As anyone who knows me or reads my blog regularly will realize, I am quite fond of atonement theology. Besides the numerous posts that I have made concerning it, I have also done a significant amount of study–both personal and academic–in relation to this matter of Christian theology. As the parties aforementioned will also realize, I am a supreme antagonist of penal conceptions of atonement, i.e., those atonement theologies which primally locate and ultimately terminate both the problem and solution of atonement exclusively within the psychology of God concerning human sinfulness.

Those who would disagree with me on this assessment often point to what they perceive to be "clearly" penal language in the Pauline corpus of Scripture, arguing that Paul (or the writers of the more broadly labeled collection and theological method) is my most definitive theological antagonist. While I can certainly understand why these individuals would arrive at such conclusions given their starting presuppositions, I now simply wish to share some reflections which I have concerning a very interesting portion of Ephesians which I feel call into question the legitimacy of characterizing the Pauline understanding of atonement as "penal."

The main text which I wish to reflect upon in is chapter 2, but the first chapter provides an interesting context. Here, the writer offers the usual greetings and theological reflections upon the goodness of Christ's grace and the salvation of God which has been manifested in the community of believers, the church. At the end of this section, the author diverges a bit to speculate about the power and nature of Christ's resurrection. According to the text, Christ's resurrection accomplishes something quite significant: by being "raised" to newness of life by the power of God, Christ has been exalted "far above all rule and authority, power and dominion. The reason for this is plain to the author: so that Christ might be made the head of all things, "filling everything in every way (23) and to "fill the whole universe (4:10). In this sense, Christ has been made the author of all that exists, for as Heidegger astutely notes, to name "something" is to grant unto it existence. Therefore, as Christ is proclaimed to be over "every title that can be given, not only in the present age (that which exists), but also in the one to come (that which will be brought into existence) [21], he is its true author and sustainer.
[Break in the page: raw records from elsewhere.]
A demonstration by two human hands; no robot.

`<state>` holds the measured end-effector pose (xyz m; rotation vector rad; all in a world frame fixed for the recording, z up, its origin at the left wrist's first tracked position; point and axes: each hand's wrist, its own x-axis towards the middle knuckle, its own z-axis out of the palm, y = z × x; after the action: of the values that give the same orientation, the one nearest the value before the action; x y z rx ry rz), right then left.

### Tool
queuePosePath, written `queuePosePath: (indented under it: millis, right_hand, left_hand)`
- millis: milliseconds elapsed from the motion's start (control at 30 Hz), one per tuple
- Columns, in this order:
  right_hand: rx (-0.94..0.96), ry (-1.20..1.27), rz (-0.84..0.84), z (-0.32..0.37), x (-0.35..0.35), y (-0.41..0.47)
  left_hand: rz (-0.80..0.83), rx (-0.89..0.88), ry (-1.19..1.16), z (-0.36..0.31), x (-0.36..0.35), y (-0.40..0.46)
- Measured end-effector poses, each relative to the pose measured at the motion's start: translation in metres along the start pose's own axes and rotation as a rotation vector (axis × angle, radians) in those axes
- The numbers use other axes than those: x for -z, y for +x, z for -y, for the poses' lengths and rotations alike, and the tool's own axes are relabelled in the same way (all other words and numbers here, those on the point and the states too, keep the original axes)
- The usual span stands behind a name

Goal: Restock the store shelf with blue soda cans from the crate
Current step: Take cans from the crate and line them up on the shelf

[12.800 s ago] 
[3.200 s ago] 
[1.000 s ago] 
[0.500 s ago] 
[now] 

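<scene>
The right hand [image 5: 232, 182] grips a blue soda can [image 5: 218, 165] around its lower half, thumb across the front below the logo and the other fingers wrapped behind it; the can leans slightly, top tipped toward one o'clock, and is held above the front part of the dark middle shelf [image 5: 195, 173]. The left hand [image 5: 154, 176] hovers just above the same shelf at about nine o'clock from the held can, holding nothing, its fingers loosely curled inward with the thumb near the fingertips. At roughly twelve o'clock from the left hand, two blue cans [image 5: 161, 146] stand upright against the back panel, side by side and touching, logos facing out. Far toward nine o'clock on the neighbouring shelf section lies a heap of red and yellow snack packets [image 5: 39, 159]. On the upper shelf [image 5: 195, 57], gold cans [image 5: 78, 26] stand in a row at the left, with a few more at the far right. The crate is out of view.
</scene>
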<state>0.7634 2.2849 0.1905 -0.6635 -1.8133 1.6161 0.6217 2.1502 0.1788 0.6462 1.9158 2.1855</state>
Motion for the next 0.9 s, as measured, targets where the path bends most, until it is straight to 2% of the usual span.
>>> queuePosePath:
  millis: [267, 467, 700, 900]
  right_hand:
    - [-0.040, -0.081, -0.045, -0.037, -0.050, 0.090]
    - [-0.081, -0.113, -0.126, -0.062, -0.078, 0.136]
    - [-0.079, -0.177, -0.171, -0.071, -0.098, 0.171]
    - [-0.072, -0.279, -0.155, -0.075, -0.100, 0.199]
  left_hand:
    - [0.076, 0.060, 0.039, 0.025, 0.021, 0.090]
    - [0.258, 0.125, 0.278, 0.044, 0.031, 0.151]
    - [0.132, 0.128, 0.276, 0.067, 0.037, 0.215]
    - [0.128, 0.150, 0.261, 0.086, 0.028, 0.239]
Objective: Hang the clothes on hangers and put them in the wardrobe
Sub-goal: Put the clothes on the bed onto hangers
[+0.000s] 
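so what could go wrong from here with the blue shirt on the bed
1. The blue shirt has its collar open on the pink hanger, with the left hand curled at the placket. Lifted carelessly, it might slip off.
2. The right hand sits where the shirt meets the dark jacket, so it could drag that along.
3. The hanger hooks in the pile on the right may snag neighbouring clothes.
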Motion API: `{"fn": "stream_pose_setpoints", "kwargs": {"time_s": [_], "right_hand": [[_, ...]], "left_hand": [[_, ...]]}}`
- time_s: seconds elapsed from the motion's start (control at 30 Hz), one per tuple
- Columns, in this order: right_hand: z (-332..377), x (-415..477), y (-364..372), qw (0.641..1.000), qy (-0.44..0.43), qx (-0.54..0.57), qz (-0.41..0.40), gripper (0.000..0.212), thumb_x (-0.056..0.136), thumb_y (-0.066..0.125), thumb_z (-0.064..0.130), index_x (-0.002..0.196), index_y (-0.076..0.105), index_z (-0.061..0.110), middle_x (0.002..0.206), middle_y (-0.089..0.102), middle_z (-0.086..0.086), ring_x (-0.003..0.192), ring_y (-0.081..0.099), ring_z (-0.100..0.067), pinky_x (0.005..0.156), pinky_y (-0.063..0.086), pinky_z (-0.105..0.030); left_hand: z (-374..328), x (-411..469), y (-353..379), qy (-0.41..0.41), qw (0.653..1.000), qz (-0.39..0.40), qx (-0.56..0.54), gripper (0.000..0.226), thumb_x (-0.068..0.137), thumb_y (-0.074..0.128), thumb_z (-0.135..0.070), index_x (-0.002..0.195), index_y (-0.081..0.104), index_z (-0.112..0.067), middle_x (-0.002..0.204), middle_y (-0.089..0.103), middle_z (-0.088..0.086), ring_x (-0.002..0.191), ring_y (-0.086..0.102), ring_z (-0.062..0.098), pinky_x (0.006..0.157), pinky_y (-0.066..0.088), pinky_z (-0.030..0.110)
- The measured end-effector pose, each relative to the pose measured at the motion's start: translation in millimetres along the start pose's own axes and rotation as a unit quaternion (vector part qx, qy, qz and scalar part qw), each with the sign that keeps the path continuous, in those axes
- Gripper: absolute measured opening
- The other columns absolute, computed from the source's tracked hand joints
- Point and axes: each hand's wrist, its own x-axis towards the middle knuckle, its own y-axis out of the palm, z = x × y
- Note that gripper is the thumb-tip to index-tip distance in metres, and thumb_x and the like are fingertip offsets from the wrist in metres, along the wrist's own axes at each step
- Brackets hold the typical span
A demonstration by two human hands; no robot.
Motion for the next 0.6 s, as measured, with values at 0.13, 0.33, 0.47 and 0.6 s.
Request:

At first glance, this may not appear to be particularly significant for atonement theology, for what does the exaltation of Christ, and the filling of "all things" by the power of Christ have to do with the restoration of divine/human relationship? The answer may very well be "nothing." However, I do think it is interesting that immediately following this, the writer begins what appears to be a very striking juxtaposition. In the preceding section, Christ is pictured as "above" and "in all things." But when he begins speaking of the human condition, the writer notes a severe break in relationship, an enmity with God. To the writer, humanity is the negation of that which Christ "fills" in that it is "separate" (12) from the one who has been made to be "above" and "in all." Humanity is pictured as "strangers and aliens" to the life of God–the "unnamed ones," thereby lacking in the essential existence.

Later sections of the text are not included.